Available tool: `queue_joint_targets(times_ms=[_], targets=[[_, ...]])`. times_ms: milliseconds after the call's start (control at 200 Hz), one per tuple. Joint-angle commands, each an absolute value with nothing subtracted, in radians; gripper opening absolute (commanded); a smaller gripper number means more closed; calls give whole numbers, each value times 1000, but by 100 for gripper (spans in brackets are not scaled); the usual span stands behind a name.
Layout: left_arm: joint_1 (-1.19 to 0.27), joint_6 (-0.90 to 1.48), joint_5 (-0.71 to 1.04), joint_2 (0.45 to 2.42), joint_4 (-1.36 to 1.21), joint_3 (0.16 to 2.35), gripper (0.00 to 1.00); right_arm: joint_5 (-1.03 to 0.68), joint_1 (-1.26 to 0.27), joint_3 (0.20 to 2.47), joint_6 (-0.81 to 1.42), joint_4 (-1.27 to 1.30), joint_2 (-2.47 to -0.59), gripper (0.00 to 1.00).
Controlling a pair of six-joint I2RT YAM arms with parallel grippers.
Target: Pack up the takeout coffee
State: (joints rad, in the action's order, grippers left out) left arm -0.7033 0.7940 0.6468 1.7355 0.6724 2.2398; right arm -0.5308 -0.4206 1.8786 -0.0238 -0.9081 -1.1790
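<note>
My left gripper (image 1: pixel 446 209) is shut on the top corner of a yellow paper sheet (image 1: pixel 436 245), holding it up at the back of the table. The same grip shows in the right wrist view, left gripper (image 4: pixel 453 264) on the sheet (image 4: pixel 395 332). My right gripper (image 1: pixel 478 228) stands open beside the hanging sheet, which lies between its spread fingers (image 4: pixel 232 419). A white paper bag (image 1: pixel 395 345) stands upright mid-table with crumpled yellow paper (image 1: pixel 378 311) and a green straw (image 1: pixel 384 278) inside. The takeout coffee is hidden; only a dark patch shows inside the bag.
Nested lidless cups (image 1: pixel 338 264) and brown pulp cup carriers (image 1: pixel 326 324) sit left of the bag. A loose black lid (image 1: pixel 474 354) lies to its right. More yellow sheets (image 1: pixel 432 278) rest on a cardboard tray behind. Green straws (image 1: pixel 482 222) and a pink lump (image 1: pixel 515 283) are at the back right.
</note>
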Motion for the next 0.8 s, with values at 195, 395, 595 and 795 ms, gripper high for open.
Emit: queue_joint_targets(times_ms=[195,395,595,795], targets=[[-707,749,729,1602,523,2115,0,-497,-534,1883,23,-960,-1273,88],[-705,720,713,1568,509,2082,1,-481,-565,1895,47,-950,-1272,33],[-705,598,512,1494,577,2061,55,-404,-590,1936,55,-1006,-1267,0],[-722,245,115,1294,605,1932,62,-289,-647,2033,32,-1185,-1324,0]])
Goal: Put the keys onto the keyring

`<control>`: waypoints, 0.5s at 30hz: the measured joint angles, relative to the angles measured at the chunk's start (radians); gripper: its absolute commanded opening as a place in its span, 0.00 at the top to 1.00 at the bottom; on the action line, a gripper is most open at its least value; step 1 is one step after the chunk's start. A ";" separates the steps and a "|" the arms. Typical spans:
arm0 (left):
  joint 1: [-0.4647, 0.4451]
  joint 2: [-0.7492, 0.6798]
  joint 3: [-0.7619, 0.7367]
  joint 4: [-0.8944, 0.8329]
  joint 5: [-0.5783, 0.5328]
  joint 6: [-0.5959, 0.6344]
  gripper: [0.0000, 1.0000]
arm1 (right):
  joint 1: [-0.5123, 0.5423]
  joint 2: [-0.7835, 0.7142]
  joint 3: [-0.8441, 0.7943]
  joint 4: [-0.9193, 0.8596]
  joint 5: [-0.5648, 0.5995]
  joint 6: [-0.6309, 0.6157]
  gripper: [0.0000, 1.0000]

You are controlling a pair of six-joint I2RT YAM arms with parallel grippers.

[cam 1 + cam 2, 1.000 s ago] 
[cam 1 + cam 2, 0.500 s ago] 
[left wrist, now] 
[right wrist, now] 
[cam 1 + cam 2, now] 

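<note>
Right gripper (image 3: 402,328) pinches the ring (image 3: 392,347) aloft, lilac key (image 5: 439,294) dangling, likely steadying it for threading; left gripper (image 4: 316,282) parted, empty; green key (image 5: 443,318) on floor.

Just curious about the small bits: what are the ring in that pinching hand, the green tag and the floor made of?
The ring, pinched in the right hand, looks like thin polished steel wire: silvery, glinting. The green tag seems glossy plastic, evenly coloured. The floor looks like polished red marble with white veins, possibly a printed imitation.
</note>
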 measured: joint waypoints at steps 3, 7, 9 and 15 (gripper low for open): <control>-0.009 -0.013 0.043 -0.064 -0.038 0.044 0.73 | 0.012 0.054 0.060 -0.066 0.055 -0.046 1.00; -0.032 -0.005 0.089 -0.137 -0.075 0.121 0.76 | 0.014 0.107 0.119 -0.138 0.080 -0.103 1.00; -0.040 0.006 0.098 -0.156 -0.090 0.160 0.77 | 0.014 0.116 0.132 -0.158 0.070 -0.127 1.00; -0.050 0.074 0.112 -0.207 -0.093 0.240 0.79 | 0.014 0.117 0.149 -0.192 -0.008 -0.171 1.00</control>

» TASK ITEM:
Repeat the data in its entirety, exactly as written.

» THE COMPLETED TASK:
Available tool: `queue_joint_targets(times_ms=[_], targets=[[_, ...]])`. times_ms: milliseconds after the call's start (control at 200 Hz), one per tuple. Joint-angle commands, each an absolute value with nothing subtracted, in radians; gripper opening absolute (commanded); a smaller gripper number means more closed; calls give whole numbers, each value times 1000, but by 100 for gripper (spans in brackets are not scaled); the usual span stands behind a name.
Layout: left_arm: joint_1 (-1.19 to 0.27), joint_6 (-0.90 to 1.48), joint_5 (-0.71 to 1.04), joint_2 (0.45 to 2.42), joint_4 (-1.36 to 1.21), joint_3 (0.16 to 2.35), gripper (0.00 to 1.00); right_arm: joint_5 (-1.03 to 0.68), joint_1 (-1.26 to 0.27), joint_3 (0.20 to 2.47), joint_6 (-0.81 to 1.42), joint_4 (-1.27 to 1.30), joint_2 (-2.47 to -0.59), gripper (0.00 to 1.00).
Controlling a pair of six-joint I2RT YAM arms with parallel grippers.
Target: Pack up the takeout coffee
State: (joints rad, in the action's order, grippers left out) left arm -0.7033 0.7940 0.6468 1.7355 0.6724 2.2398; right arm -0.5308 -0.4206 1.8786 -0.0238 -0.9081 -1.1790
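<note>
My left gripper (image 1: pixel 446 209) is shut on the top corner of a yellow paper sheet (image 1: pixel 436 245), holding it up at the back of the table. The same grip shows in the right wrist view, left gripper (image 4: pixel 453 264) on the sheet (image 4: pixel 395 332). My right gripper (image 1: pixel 478 228) stands open beside the hanging sheet, which lies between its spread fingers (image 4: pixel 232 419). A white paper bag (image 1: pixel 395 345) stands upright mid-table with crumpled yellow paper (image 1: pixel 378 311) and a green straw (image 1: pixel 384 278) inside. The takeout coffee is hidden; only a dark patch shows inside the bag.
Nested lidless cups (image 1: pixel 338 264) and brown pulp cup carriers (image 1: pixel 326 324) sit left of the bag. A loose black lid (image 1: pixel 474 354) lies to its right. More yellow sheets (image 1: pixel 432 278) rest on a cardboard tray behind. Green straws (image 1: pixel 482 222) and a pink lump (image 1: pixel 515 283) are at the back right.
</note>
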Motion for the next 0.8 s, with values at 195, 395, 595 and 795 ms, gripper high for open.
Emit: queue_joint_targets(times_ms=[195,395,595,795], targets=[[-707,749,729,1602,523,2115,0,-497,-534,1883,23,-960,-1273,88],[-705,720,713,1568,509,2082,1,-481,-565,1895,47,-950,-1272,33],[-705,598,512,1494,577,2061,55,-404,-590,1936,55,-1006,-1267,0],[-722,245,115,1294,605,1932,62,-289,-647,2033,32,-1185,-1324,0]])
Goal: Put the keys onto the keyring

`<control>`: waypoints, 0.5s at 30hz: the measured joint angles, relative to the angles measured at the chunk's start (radians); gripper: its absolute commanded opening as a place in its span, 0.00 at the top to 1.00 at the bottom; on the action line, a gripper is most open at its least value; step 1 is one step after the chunk's start. A ";" separates the steps and a "|" the arms. Typical spans:
arm0 (left):
  joint 1: [-0.4647, 0.4451]
  joint 2: [-0.7492, 0.6798]
  joint 3: [-0.7619, 0.7367]
  joint 4: [-0.8944, 0.8329]
  joint 5: [-0.5783, 0.5328]
  joint 6: [-0.5959, 0.6344]
  gripper: [0.0000, 1.0000]
arm1 (right):
  joint 1: [-0.5123, 0.5423]
  joint 2: [-0.7835, 0.7142]
  joint 3: [-0.8441, 0.7943]
  joint 4: [-0.9193, 0.8596]
  joint 5: [-0.5648, 0.5995]
  joint 6: [-0.6309, 0.6157]
  gripper: [0.0000, 1.0000]

You are controlling a pair of six-joint I2RT YAM arms with parallel grippers.

[cam 1 + cam 2, 1.000 s ago] 
[cam 1 + cam 2, 0.500 s ago] 
[left wrist, now] 
[right wrist, now] 
[cam 1 + cam 2, now] 

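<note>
Right gripper (image 3: 402,328) pinches the ring (image 3: 392,347) aloft, lilac key (image 5: 439,294) dangling, likely steadying it for threading; left gripper (image 4: 316,282) parted, empty; green key (image 5: 443,318) on floor.

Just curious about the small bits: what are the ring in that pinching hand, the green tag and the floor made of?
The ring, pinched in the right hand, looks like thin polished steel wire: silvery, glinting. The green tag seems glossy plastic, evenly coloured. The floor looks like polished red marble with white veins, possibly a printed imitation.
</note>
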 measured: joint waypoints at steps 3, 7, 9 and 15 (gripper low for open): <control>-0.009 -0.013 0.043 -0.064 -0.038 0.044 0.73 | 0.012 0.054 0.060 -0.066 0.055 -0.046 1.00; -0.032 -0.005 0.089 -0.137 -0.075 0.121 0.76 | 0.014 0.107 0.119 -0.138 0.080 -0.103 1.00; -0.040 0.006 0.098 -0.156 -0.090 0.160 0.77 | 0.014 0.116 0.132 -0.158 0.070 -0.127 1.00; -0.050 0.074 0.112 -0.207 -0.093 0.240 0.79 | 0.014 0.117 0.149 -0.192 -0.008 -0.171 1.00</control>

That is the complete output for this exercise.